If I say to you the word “university,” what do you think I’ll say next? You might not know exactly, but deep in your brain, unbeknownst to you, you’ve already just run some pretty sophisticated guessing software, and you’ve figured out that the next word out of my mouth is probably not going to be “rutabaga,” or “glasses,” or even “university.” I’m much more likely, you’ve deduced, to say “students,” or “officials,” or even “of” (as in “University of Washington”).
We may not be aware of it, but we do this all day, every day.
And that’s something that computers are only just starting to get, as researchers develop ways for voice-recognition software — from transcription services to Rosetta Stone to the voice command on your smartphone — to start thinking like humans. That is, to consider the odds of what you’ll say next. Programs that can adapt to the nuances of their particular user’s voice are getting more accurate, but machines are still daunted by continuous speech and florid vocabularies.
Gonzaga professor Paul De Palma, along with colleagues at the University of New Mexico and the Spokane software company Next IT, thinks we can do better. De Palma, a computational linguist, uses computer algorithms to solve problems from voice recognition to bridge construction to graph theory.
“An algorithm is just a very precise step-by-step solution to a problem,” he says. “[Say] I want to make chocolate chip cookies. You go to Rosauers and you buy the little Tollhouse bag and you look at the back and you find the recipe: That’s an algorithm.”
But in De Palma’s case, of course, it’s much more sophisticated than that. His algorithms are complicated computer systems built to figure out complex problems.
Like the voice-recognition software. He’s using algorithms here not only to get voice-recognition software to understand what you’re saying but to get it to more effectively guess what you’ll say next, increasing its accuracy (as other researchers have done before him).
“Our particular contribution to all of this is that instead of trying to match up sequences of words [with speech], we break those down further and match up sequences of syllables,” he says. “The reason for this is clear once you think about it.
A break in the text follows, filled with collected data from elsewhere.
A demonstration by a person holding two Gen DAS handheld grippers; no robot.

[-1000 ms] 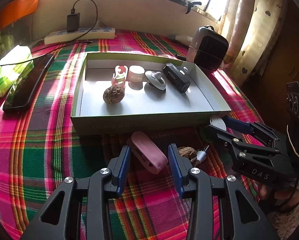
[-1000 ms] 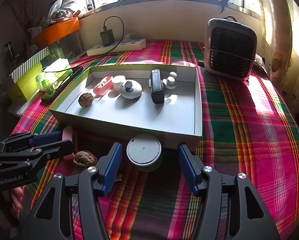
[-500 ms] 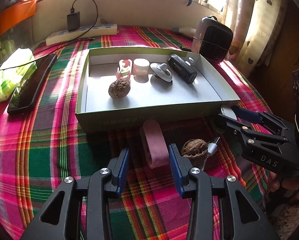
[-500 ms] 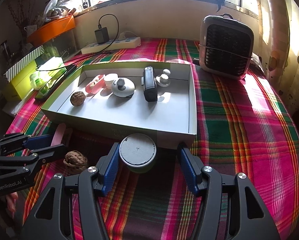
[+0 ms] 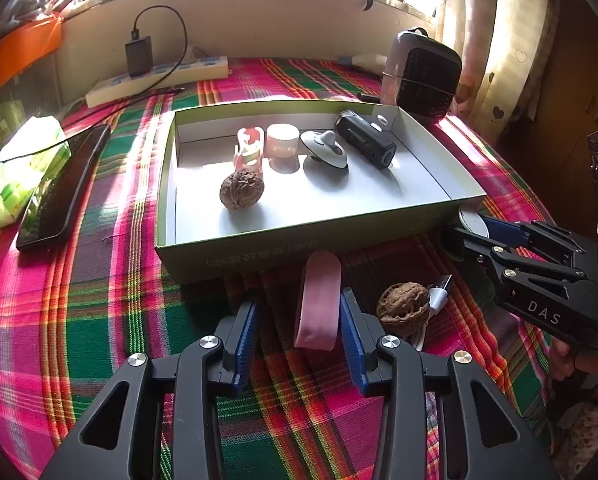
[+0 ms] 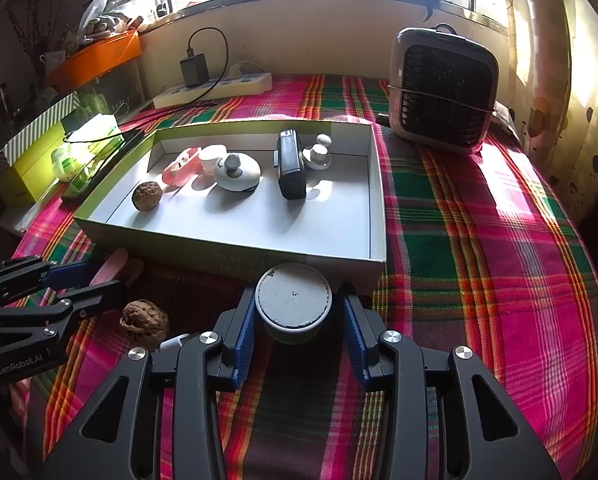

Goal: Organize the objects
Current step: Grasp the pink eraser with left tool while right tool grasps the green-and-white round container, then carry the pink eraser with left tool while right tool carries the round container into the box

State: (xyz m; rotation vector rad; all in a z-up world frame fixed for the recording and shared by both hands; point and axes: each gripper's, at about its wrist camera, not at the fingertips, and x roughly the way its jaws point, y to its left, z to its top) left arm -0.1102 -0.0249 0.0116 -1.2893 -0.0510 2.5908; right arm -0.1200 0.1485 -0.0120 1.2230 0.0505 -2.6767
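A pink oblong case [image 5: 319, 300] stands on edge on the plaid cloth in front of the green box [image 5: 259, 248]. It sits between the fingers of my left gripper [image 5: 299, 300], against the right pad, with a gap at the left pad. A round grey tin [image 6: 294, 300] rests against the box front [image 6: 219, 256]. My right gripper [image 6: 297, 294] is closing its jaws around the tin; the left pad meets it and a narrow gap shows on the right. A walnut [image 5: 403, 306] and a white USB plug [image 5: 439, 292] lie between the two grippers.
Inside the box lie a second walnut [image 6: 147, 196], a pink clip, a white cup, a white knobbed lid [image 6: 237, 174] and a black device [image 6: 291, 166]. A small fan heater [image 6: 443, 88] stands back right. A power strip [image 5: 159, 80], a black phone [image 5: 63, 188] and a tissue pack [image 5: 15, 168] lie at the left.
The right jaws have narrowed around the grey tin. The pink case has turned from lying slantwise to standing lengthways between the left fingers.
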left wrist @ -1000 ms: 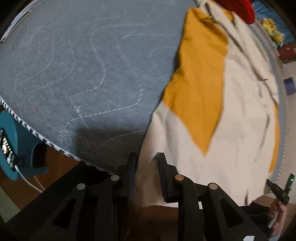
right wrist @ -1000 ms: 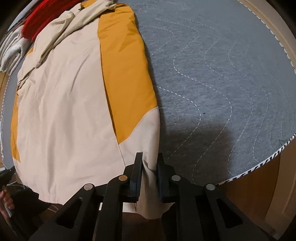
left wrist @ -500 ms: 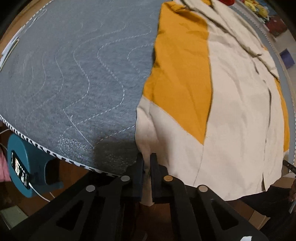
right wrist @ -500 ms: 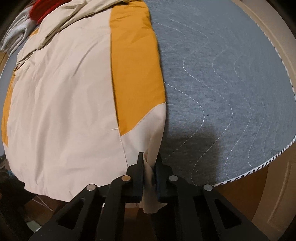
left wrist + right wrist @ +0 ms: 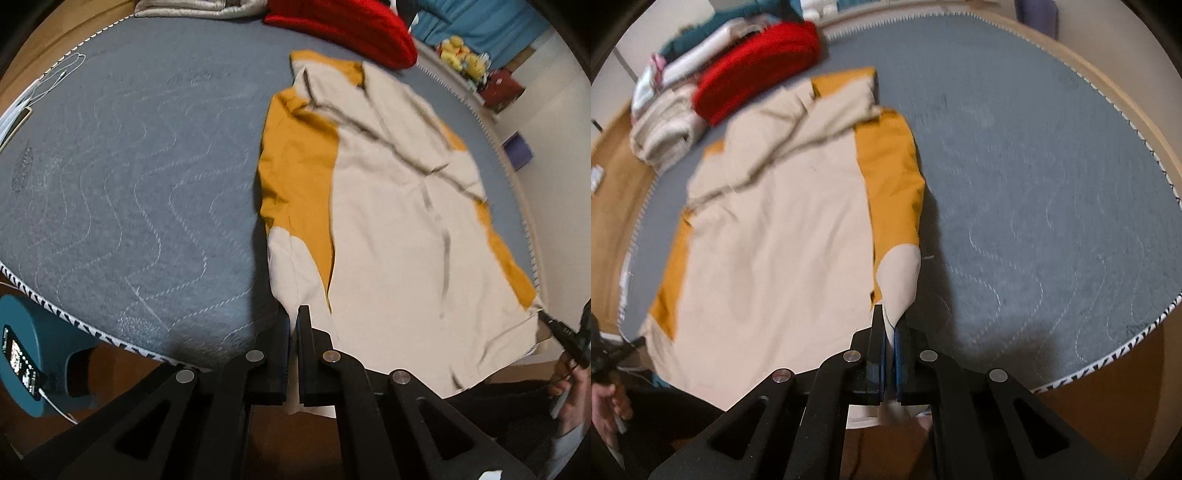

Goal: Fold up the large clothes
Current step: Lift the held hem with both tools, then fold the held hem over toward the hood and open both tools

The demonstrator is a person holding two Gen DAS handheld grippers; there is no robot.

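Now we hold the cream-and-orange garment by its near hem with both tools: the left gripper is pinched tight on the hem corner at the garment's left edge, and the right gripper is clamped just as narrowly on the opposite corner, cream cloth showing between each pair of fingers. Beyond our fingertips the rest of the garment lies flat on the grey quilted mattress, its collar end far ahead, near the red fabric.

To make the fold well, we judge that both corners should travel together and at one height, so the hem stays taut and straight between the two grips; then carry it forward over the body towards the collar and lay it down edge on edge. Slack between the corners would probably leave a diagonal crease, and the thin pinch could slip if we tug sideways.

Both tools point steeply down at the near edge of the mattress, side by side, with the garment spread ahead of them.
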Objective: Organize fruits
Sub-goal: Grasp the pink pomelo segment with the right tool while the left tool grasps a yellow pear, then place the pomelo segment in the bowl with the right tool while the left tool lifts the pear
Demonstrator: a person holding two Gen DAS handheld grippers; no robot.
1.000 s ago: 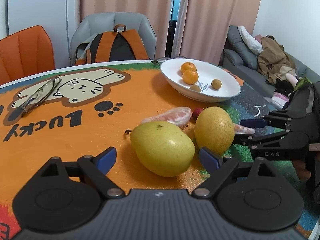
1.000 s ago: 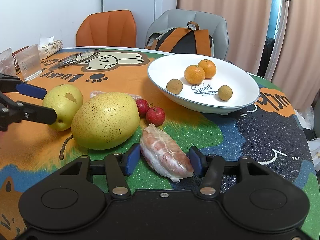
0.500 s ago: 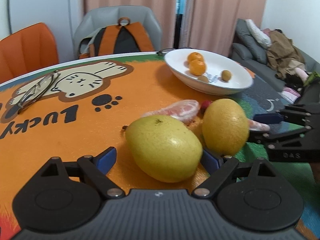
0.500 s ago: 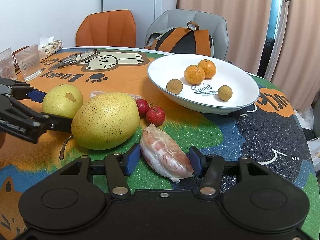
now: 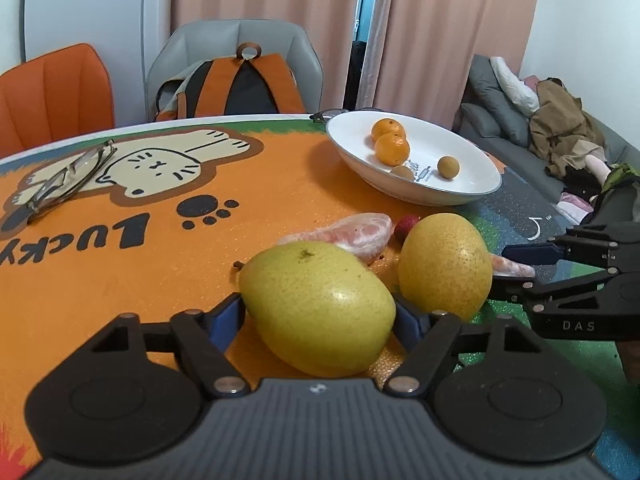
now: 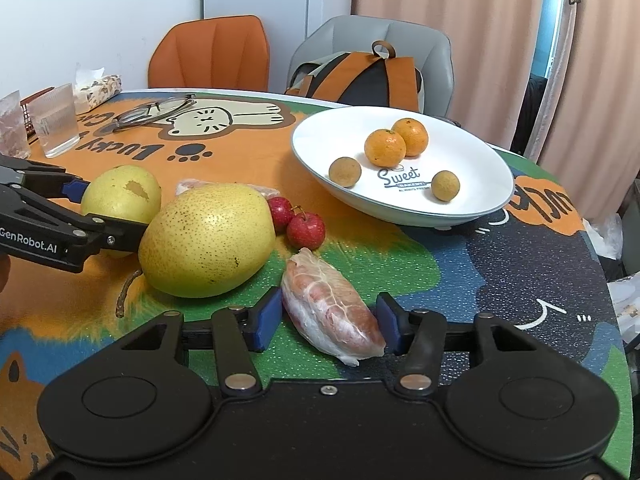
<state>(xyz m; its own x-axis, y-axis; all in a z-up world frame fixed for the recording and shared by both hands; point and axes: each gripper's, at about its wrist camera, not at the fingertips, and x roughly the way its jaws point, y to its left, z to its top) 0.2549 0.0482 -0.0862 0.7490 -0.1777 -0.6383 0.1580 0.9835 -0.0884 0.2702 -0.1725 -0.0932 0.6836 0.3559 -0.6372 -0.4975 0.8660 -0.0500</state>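
Note:
My left gripper has its blue pads against both sides of a yellow pear that rests on the table; the pear also shows in the right wrist view. A second, larger pear lies beside it. My right gripper straddles a peeled pomelo segment, its pads close to each side. Another pomelo segment and two small red fruits lie behind the pears. The white plate holds two tangerines and two longans.
Glasses lie on the cat print of the tablecloth. Two clear cups and a tissue pack stand at the far left. A backpack sits on the grey chair, beside an orange chair.
My left gripper has moved forward around the pear and closed its pads onto it. My right gripper has closed in toward the pomelo segment.

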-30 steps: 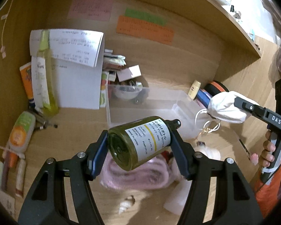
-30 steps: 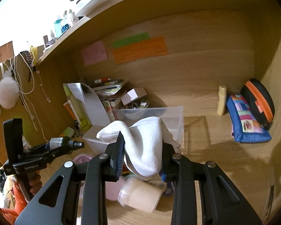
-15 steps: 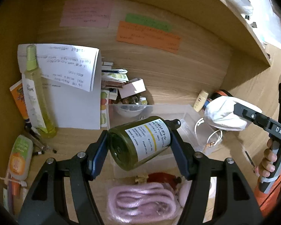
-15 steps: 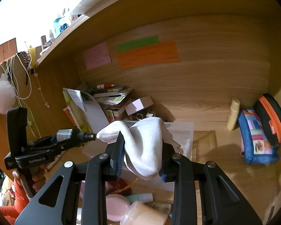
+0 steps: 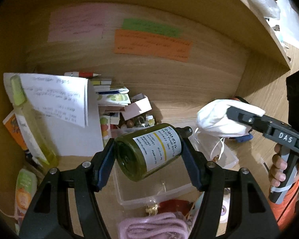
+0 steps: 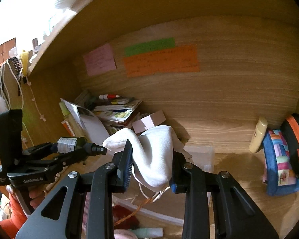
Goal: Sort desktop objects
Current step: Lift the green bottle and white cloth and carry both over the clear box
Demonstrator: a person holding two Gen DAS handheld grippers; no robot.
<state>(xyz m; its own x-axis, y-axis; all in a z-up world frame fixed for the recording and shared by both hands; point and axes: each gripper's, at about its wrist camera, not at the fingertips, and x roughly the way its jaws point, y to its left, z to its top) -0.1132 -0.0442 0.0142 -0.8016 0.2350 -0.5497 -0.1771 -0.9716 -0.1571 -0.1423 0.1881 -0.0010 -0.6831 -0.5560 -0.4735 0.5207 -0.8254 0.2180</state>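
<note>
Inside a cluttered wooden desk alcove, the left gripper [image 5: 147, 155] clamps a dark green pump bottle [image 5: 147, 152] across its body, the white label facing up and the black pump nozzle pointing away toward the back wall. The bottle hangs tilted in the air above a clear plastic bin [image 5: 159, 189] on the desk surface [image 5: 249, 159]. To its right, the right gripper [image 6: 151, 165] is closed on a white face mask [image 6: 155, 155], the fabric bunched between the blue pads and its ear loops dangling over the bin. A person's fingers [image 5: 277, 171] wrap the right gripper's handle, beside an orange sleeve [image 5: 285, 205].

On the back wall are a pink note [image 6: 99, 61], a green note [image 6: 149, 46] and an orange note [image 6: 161, 60]. In the left corner stand a yellow-green spray bottle [image 5: 29, 123] and folded handwritten sheets [image 5: 57, 99], next to a stack of books [image 6: 117, 109] and a small pink box [image 6: 149, 122]. At the right wall lean a cream tube [image 6: 259, 135], a patchwork pouch [image 6: 279, 159] and a black-and-orange case [image 6: 295, 141]. A coiled pink cord [image 5: 155, 227] lies in front of the bin.
</note>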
There are just fewer syllables in English than there are words, fewer places to go wrong.”
Using syllables rather than words makes the software 15 percent more accurate, he says, but even this approach produces mixed results.
“Unfortunately, with our system, what you’re left with is a sequence of more or less correct syllables rather than more or less correct words,” he admits. “So there has to be some way to get those back into usable form.”
Their latest effort digs even deeper into human language processing.
“We got this insight from what we think is the way that human beings actually think — that you take this acoustic signal that comes in and you map it to some sense of concepts that are floating around in your head,” he says, moving to a practical example: those automated travel reservation systems used by airlines. “If I said to you, ‘I wanna fly to Spokane,’ ‘I wanna book a ticket to Spokane,’ ‘I wanna go to Spokane,’ ‘I wanna return to Spokane.’ All of these things mean, in the context of a travel reservation system, ‘Go Spokane.’”
If his team can get the software to understand that all of these separate syllables and words are related to a unifying concept, he believes, then the software will have a smaller pool of syllables and words to consider (only those related to “Travel to Spokane,” in this example), increasing the probability that it will guess the right ones.
“The idea is we’ll have this set of concepts that we have constructed, themselves probabilistically, from collections of spoken words, and we will probabilistically map the syllables back into these concepts, and then we’ll send these concepts off to an existing language-understanding system,” he says.
This isn’t even De Palma’s most interesting work. In a whole series of other projects, with Gonzaga profs Sara Ganzerli and Shannon Overbay, he uses “evolutionary” algorithms to solve problems. In an attempt to build the strongest bridge at the lowest cost, for example, his algorithms test 64 different models of 64-bar bridge trusses, kill off the weakest examples, and mate the strongest ones, creating a “survival of the fittest” effect that creates more and more efficient bridge designs.
But De Palma’s excitement shows when he talks about the linguistic research. Swiveling in his chair, he motions toward the huge, gleaming iMac on his desk and the small keyboard sitting prostrate at its pedestal.
“What we have here is this fabulous 21st-century electronic device, but it’s chained to a 19th-century input system,” he muses, excitedly. “Wouldn’t it be nice if we could just speak to our computers and they would do what we ask them to do?
“This could be really great if this works. This could be just great.”